Doch auch Amadea hatte ihm bislang nicht erklären wollen, was »Digital Food« bedeutete. Letzte Nacht war es ihr zu nervenaufreibend erschienen, sie wollte erst einmal eine Nacht über das Gesehene schlafen und Georg zunächst nicht darüber berichten. Sollte es etwa heißen, dass die Menschen in Zukunft nicht mehr wie heute Essen zu sich nahmen, sondern sich von Pillen und Tabletten ernährten, deren Blisterverpackungen einen Code enthielten und automatisch nachgeliefert wurden, wenn sie ein Minimalgewicht unterschritten? Oder bedeutete es, dass die Menschen zukünftig nur noch in Gedanken aßen und der Magen lediglich virtuell über das Smartphone oder einen Chip im Arm gesteuert wurde?
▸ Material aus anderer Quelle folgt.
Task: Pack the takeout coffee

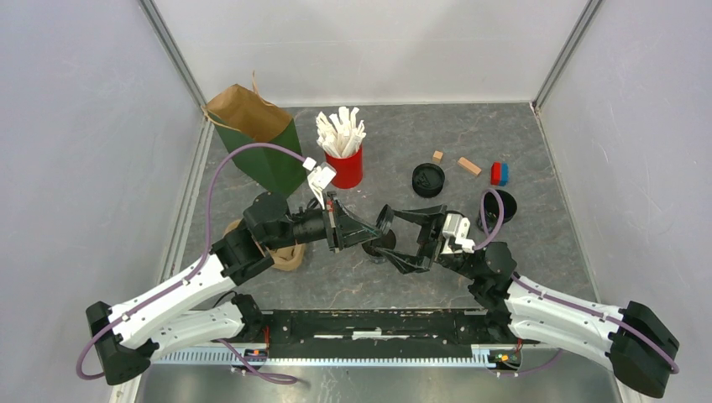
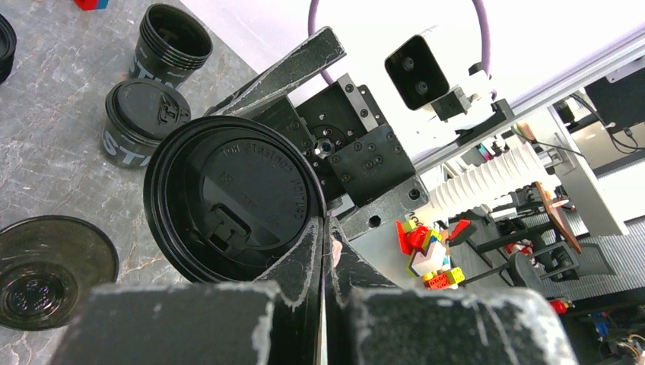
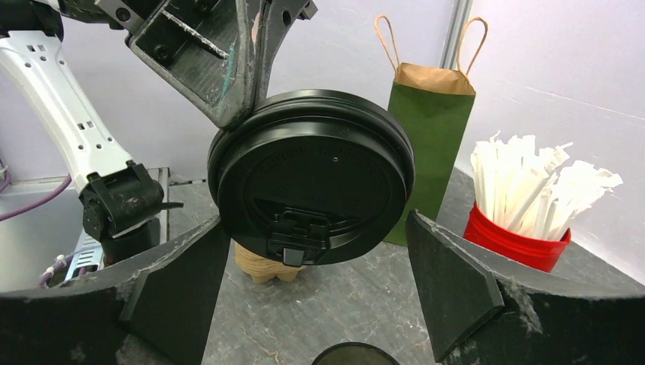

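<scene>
- My left gripper [image 2: 325,237] is pressed tight on the rim of the black lid [image 2: 232,199], pinching it edge-on and holding it upright in the air between my two arms
- My right gripper [image 3: 316,228] is spread wide, with one finger on each side of that lid, and neither seems to touch it
- I judge the lid to be light, thin, glossy plastic: it will bend if squeezed across its face and may slip, so the raised rim is the stiffest place to take it, on the side away from my left pinch
- On the table [image 1: 378,285], to the left, stands the green paper bag [image 1: 267,138], open at the top, with the red cup of sticks [image 1: 344,155] just beside it
- Further right, my left wrist view shows a lidded black cup [image 2: 141,125] and an open black cup [image 2: 171,42] near it, both upright; paper walls crush easily, so I would grip either one low and gently
</scene>
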`<state>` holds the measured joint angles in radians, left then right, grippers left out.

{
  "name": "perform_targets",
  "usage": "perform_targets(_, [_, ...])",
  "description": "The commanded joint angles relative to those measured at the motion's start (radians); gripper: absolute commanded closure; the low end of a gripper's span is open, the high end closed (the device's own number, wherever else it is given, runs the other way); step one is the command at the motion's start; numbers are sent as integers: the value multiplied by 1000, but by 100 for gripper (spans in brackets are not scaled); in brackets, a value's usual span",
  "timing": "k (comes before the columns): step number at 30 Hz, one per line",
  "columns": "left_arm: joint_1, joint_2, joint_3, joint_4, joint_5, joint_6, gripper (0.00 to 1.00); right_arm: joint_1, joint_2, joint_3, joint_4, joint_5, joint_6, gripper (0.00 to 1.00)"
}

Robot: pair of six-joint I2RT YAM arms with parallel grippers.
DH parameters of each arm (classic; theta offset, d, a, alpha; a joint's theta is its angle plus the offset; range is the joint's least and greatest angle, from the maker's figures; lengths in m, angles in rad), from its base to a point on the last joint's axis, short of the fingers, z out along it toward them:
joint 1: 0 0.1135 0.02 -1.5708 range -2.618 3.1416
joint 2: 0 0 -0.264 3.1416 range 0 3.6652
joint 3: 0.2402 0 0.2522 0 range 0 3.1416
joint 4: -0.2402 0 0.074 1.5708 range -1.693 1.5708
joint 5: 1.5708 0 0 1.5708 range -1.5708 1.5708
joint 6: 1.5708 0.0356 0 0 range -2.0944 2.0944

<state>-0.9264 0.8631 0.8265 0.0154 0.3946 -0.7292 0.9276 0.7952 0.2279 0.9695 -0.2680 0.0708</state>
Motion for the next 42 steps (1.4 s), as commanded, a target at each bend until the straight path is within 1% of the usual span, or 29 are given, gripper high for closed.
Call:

Georg schüttelte den Kopf, er wollte sich überhaupt nicht vorstellen, inwieweit die digitale Evolution weiteren Einzug in persönliche Bereiche wie Lebensmittel und Genuss hielt. Das würde eine über Jahrtausende gelernte Routine der Menschheit durchbrechen. Musste sich alles ändern, nur weil es die Zeit verlangte?

Jedes Mal, wenn Georg die mit einer lichten Höhe von über zehn Metern ausgestattete Eingangshalle betrat, fühlte er sich klein. Zu klein, um die Kunst zu verstehen. Zu klein, um Kunst zu rationalisieren. Zu klein, um die Menschen vor Verbrechern zu beschützen. Zu klein, um die Welt zu verändern. Die dunkelgrauen Stahlträger, die bis unter das Dach reichten, verliehen dem Foyer einen Hauch von Flughafenatmosphäre. Denn genau wie am Flughafen war auch hier alles im Fluss. Es gab keinen Platz für Rückschritt. Keinen Platz für Stillstand. Keinen Platz für Tod.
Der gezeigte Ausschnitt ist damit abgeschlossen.